WHAT YOU HAVE TO DO
Starting at the line containing "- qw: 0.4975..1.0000" and ending at the line containing "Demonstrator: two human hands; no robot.", print every line of the material below exactly, both ends included, and stop there.

------------------------------

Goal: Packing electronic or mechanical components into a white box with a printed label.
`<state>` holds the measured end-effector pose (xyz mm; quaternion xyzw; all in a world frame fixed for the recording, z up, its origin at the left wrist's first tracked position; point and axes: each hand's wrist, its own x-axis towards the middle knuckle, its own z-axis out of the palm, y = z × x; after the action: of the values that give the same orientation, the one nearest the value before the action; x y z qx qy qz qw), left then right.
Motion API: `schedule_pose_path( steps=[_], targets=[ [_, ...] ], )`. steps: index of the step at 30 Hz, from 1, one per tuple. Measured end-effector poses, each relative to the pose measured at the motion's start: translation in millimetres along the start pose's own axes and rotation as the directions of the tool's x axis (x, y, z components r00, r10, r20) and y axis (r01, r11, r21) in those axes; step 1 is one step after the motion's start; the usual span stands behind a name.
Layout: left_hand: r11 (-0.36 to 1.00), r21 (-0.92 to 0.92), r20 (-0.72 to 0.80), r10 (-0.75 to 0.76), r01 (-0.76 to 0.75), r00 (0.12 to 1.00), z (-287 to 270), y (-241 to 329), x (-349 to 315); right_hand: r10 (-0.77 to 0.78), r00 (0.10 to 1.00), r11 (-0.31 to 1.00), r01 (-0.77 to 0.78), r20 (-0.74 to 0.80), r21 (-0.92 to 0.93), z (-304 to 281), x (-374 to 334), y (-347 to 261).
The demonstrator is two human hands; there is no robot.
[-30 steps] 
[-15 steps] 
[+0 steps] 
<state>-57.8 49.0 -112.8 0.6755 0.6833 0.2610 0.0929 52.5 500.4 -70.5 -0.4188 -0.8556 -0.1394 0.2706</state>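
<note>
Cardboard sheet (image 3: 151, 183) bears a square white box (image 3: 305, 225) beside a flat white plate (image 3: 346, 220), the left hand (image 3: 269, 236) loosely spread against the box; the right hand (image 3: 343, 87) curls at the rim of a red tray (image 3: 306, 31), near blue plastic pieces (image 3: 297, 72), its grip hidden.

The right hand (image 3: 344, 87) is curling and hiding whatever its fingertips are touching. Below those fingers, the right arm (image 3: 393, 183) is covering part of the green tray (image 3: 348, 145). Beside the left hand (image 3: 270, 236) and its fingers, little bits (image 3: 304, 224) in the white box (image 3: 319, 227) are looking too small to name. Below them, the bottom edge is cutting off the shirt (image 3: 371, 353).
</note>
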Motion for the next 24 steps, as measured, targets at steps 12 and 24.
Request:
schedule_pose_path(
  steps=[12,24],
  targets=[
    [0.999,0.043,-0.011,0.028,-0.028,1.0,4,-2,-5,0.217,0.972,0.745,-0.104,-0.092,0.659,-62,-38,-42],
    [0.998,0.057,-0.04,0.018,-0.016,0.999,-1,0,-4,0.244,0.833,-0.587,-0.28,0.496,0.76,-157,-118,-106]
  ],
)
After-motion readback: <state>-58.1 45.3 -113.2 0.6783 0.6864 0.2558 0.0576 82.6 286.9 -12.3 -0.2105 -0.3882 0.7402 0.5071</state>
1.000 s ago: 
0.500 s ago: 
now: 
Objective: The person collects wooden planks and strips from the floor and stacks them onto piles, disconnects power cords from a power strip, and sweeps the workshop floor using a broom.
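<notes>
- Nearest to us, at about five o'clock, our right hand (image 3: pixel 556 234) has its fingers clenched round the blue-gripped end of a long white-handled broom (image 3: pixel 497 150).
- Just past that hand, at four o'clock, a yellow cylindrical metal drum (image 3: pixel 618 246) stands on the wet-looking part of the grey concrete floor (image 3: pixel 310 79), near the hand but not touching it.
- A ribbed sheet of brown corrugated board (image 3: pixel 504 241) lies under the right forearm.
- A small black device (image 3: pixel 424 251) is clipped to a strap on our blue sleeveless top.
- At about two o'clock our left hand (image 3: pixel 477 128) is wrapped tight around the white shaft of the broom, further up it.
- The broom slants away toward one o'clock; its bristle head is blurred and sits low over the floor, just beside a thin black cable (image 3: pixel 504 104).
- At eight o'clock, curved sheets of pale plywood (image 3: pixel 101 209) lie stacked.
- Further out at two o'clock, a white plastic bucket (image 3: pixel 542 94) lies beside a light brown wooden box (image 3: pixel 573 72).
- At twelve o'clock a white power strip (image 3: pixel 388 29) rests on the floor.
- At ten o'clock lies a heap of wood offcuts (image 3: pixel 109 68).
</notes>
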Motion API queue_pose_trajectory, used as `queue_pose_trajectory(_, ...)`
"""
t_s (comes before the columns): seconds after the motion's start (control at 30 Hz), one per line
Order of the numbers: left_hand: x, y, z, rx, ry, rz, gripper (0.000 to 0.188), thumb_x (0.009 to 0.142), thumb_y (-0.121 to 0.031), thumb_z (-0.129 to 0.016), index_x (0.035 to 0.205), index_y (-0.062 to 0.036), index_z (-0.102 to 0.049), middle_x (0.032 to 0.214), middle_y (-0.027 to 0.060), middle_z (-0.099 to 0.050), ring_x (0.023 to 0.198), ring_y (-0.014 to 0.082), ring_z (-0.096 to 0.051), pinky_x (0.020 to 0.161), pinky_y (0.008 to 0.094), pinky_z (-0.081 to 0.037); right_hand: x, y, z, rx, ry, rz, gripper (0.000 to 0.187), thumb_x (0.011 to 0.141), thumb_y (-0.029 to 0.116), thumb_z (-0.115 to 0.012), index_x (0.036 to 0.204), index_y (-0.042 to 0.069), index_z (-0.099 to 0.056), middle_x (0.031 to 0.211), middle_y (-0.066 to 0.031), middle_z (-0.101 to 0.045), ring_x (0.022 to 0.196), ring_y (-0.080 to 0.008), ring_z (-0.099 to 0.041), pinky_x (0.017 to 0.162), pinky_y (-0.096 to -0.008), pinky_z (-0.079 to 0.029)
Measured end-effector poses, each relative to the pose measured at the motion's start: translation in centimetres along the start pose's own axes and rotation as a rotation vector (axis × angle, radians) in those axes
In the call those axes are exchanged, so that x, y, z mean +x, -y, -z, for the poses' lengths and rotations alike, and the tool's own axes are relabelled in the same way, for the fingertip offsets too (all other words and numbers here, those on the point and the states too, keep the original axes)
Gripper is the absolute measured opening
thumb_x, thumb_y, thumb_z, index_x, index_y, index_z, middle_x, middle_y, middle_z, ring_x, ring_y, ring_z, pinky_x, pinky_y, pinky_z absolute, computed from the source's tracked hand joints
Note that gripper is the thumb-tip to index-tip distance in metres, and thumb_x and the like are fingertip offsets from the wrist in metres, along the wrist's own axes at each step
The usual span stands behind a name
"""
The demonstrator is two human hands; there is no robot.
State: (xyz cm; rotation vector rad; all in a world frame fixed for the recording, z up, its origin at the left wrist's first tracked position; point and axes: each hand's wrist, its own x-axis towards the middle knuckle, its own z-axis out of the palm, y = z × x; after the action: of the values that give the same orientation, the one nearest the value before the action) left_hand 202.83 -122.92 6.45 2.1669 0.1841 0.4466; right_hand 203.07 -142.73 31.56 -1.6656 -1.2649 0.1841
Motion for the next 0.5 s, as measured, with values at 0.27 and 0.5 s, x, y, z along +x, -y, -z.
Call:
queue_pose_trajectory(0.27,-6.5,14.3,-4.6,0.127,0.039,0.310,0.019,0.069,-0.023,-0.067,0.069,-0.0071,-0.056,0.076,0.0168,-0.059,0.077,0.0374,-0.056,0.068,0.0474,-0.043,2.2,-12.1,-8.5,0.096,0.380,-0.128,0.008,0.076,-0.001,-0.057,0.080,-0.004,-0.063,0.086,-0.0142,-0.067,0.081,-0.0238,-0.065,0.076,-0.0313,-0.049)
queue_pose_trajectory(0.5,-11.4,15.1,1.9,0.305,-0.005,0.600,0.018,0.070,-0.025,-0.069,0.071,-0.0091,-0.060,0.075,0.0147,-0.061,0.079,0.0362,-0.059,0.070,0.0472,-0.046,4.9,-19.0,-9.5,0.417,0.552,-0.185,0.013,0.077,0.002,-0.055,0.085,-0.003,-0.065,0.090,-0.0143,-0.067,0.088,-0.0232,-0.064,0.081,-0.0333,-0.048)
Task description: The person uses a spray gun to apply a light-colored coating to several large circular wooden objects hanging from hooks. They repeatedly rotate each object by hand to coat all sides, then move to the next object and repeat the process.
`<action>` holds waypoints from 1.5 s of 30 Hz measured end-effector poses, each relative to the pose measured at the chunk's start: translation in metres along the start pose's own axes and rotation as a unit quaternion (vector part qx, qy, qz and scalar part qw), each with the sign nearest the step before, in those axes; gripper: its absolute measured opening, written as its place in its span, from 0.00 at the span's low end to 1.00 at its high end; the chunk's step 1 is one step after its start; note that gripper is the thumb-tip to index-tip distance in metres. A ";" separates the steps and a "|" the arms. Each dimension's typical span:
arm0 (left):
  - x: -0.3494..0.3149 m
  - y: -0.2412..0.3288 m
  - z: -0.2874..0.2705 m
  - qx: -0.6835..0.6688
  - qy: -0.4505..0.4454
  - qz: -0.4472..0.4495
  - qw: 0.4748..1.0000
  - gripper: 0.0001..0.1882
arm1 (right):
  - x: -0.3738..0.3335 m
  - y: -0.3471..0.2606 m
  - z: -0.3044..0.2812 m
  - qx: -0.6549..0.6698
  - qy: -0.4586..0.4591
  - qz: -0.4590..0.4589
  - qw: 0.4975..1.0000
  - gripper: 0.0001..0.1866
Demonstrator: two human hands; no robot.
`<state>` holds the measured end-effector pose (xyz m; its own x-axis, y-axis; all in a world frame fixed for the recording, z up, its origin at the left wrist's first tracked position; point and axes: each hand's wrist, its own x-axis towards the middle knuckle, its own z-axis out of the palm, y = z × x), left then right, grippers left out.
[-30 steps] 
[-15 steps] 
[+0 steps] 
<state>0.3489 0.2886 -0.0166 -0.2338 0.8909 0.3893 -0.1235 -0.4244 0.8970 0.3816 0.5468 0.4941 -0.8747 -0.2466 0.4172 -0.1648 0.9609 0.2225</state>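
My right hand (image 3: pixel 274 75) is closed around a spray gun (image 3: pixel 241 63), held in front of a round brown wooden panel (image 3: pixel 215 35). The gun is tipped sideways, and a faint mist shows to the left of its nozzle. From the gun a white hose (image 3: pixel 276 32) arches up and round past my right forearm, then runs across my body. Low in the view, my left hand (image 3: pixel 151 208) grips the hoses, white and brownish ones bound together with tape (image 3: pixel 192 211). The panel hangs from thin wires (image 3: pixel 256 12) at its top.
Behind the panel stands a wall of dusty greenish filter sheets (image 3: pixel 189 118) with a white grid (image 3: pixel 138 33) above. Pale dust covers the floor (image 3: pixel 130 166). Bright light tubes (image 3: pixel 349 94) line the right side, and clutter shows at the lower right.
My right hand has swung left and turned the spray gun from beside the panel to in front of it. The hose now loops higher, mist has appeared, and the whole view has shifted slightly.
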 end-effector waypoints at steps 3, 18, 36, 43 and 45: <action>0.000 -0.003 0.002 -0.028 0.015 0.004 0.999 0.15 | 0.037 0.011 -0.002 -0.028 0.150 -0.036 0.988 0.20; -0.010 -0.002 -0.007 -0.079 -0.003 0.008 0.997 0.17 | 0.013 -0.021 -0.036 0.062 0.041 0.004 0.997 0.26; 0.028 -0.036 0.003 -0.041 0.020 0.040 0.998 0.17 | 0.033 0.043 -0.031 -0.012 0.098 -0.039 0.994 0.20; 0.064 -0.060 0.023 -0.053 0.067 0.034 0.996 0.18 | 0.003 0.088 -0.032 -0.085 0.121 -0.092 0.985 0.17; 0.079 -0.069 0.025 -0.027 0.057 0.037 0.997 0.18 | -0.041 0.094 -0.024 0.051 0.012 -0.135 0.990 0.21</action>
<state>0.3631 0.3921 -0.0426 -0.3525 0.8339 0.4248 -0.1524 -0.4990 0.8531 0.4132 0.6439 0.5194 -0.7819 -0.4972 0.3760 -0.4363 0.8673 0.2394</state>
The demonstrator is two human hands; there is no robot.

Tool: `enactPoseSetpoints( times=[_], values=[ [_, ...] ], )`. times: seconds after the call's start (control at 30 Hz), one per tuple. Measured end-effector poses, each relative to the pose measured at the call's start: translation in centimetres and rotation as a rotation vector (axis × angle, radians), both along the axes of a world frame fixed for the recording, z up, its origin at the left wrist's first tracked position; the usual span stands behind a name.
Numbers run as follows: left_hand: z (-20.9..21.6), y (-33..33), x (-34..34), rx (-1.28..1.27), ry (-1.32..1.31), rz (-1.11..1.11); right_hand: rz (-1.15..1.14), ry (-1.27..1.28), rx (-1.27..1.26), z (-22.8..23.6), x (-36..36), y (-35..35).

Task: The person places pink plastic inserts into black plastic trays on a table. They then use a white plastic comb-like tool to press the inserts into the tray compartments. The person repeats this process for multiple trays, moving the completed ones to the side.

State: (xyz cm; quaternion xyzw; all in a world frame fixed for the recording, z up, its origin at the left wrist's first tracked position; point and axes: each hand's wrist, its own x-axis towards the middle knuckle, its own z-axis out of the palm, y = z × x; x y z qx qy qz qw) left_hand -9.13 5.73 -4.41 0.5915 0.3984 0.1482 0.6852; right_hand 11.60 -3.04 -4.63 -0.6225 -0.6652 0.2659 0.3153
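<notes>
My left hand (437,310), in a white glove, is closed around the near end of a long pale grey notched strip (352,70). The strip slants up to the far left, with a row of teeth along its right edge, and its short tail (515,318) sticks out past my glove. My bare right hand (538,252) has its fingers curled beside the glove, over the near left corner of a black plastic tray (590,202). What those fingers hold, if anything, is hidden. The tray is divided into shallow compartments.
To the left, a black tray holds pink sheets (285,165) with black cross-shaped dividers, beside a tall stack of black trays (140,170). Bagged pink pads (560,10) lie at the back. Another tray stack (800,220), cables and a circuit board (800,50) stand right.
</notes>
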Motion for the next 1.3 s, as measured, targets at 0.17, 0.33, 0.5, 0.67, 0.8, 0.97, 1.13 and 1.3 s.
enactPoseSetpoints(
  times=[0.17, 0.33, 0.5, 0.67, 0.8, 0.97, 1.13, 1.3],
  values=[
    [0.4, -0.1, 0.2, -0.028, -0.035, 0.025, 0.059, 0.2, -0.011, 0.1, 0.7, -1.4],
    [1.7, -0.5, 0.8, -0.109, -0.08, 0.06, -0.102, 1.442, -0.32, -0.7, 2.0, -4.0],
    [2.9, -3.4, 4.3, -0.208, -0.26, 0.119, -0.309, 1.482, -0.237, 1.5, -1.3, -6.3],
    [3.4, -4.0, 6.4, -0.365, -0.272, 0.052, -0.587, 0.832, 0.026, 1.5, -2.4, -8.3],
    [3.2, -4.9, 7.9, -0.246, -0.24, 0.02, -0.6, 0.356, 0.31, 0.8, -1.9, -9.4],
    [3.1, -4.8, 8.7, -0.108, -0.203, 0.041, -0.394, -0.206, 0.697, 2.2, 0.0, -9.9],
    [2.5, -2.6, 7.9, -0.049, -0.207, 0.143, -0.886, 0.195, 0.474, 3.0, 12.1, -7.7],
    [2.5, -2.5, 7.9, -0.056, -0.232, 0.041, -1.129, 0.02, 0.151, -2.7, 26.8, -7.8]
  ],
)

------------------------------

ANSWER AREA
  - qw: 0.4975..1.0000
  - gripper: 0.0001..0.1866
Demonstrator: two human hands; no robot.

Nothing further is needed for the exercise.